> [EXERCISE REQUIREMENTS]:
Only the lines below, from the one with "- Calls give" through the one with "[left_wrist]", are to be written out, exactly.

> [RECORDS TO PROCESS]:

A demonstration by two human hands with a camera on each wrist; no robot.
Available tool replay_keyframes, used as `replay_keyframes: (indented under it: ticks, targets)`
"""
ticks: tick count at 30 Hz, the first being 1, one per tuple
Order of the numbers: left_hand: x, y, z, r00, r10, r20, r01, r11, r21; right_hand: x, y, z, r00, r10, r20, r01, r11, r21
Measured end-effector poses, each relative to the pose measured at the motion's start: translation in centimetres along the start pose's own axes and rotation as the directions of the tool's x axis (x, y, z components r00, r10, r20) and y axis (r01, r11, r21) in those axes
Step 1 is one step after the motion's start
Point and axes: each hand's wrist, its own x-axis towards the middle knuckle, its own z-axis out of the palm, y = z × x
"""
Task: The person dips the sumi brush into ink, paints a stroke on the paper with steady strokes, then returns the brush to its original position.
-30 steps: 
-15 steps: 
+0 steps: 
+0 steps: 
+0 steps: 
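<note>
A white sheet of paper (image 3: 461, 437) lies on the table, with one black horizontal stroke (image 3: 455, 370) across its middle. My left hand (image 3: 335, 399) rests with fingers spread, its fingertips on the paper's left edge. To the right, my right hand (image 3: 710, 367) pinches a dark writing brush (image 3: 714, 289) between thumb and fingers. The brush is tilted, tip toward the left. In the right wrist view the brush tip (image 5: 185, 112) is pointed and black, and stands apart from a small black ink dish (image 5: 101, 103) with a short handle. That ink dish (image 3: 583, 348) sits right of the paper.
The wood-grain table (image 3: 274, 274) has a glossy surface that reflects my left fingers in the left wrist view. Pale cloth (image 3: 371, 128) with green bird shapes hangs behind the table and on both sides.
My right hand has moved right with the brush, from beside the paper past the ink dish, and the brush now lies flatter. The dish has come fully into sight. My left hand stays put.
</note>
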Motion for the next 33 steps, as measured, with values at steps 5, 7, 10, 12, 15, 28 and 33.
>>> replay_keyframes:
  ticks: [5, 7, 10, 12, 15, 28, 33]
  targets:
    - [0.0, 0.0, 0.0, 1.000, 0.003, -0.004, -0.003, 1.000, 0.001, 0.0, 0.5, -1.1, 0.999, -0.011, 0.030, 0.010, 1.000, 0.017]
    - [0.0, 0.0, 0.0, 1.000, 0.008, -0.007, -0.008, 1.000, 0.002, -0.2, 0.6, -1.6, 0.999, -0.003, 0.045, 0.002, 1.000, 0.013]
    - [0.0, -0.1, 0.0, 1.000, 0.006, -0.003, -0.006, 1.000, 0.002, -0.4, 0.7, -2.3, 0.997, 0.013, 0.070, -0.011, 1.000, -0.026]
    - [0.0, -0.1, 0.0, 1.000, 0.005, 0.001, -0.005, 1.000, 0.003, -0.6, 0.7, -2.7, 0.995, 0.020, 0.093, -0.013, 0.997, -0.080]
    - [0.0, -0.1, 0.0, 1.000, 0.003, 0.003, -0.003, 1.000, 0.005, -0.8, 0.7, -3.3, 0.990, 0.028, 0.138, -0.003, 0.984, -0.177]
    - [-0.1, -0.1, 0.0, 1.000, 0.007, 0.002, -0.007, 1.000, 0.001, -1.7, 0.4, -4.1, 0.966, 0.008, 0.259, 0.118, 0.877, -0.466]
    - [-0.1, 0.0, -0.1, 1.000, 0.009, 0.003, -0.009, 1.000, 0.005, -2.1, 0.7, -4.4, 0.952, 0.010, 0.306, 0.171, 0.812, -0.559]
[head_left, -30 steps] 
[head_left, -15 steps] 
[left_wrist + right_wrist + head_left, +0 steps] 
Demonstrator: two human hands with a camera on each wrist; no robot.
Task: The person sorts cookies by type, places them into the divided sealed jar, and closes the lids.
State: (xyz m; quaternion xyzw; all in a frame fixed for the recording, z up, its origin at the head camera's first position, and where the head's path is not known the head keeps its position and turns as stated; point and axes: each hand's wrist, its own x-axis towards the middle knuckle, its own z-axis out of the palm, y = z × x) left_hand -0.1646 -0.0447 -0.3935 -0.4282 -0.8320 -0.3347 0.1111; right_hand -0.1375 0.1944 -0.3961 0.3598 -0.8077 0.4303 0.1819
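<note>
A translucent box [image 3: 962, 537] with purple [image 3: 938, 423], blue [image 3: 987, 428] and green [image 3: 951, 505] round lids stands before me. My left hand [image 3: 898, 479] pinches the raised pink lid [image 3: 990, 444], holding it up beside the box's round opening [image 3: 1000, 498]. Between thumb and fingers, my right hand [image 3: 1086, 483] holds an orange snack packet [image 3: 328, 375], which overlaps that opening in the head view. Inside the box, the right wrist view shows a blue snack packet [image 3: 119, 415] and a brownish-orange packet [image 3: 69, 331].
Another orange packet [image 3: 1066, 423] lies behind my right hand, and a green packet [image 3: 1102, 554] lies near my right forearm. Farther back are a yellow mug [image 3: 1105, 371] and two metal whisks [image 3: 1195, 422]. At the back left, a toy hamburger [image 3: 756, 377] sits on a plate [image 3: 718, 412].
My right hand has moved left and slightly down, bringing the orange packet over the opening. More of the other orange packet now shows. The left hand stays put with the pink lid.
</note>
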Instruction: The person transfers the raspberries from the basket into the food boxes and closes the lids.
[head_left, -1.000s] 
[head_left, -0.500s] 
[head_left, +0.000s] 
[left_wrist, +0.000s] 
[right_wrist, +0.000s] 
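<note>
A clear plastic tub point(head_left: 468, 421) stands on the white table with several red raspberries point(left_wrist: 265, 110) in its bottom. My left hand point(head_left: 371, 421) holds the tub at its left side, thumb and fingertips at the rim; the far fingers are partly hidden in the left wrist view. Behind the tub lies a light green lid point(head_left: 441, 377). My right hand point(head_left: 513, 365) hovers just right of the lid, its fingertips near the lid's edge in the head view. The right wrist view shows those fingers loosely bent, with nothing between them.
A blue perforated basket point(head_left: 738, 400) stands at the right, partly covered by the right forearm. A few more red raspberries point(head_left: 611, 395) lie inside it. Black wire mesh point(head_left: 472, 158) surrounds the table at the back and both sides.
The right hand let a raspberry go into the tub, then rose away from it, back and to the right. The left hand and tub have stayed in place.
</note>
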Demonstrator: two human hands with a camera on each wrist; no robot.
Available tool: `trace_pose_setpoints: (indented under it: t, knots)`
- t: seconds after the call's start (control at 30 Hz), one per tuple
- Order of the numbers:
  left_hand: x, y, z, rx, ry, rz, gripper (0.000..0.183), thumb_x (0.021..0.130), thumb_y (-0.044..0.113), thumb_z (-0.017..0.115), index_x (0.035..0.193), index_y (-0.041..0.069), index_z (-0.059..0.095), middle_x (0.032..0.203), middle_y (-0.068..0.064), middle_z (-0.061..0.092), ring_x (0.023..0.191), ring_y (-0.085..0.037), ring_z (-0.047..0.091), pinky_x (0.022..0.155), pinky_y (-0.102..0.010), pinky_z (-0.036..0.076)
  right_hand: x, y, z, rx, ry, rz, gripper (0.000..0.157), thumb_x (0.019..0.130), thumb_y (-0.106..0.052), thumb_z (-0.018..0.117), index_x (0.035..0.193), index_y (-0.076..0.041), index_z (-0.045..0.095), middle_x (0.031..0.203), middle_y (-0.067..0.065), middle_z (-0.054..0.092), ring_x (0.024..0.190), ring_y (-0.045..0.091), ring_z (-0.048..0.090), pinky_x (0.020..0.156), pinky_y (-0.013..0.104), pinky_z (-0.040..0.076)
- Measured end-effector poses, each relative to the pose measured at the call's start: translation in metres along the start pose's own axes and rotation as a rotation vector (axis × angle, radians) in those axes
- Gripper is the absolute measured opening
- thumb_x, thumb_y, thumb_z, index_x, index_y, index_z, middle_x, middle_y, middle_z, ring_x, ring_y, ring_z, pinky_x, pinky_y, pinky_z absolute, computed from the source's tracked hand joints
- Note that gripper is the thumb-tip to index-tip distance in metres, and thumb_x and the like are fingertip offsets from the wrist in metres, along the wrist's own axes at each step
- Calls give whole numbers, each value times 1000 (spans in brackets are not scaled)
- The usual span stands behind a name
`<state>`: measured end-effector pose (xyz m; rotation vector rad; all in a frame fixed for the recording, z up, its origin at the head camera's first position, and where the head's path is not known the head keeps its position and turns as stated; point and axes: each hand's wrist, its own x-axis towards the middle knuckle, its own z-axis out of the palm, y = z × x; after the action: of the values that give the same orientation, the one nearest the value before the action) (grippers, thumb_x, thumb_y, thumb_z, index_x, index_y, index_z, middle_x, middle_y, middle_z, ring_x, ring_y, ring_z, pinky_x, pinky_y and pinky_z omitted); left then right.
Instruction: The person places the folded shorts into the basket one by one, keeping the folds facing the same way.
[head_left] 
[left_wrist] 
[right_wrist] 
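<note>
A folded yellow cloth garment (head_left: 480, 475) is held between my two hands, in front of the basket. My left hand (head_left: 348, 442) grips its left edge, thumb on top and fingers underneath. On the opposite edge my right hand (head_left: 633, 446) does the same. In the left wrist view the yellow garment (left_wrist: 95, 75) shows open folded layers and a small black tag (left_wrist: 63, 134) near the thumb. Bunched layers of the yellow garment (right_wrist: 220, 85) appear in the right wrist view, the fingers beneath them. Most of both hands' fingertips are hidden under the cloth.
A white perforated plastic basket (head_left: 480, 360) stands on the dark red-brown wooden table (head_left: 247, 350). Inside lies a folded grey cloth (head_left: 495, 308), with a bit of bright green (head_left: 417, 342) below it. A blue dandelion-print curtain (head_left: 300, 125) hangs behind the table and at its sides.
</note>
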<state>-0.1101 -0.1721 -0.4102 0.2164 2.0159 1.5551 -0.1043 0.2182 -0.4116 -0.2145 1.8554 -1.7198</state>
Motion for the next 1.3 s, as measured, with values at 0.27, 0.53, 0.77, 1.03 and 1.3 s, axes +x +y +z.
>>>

> [TASK SOLUTION]:
- Calls give whole numbers, each value times 1000 (spans in brackets are not scaled)
- The usual span stands behind a name
`<state>`: measured end-effector pose (xyz m; rotation vector rad; all in a frame fixed for the recording, z up, its origin at the head camera's first position, and where the head's path is not known the head keeps its position and turns as stated; point and axes: each hand's wrist, its own x-axis towards the middle knuckle, its own z-axis out of the palm, y = z × x; after the action: of the values that give the same orientation, the one nearest the value before the action) (grippers, thumb_x, thumb_y, thumb_z, index_x, index_y, index_z, middle_x, middle_y, middle_z, ring_x, ring_y, ring_z, pinky_x, pinky_y and pinky_z omitted); left then right.
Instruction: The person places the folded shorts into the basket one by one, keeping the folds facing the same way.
[head_left] 
[left_wrist] 

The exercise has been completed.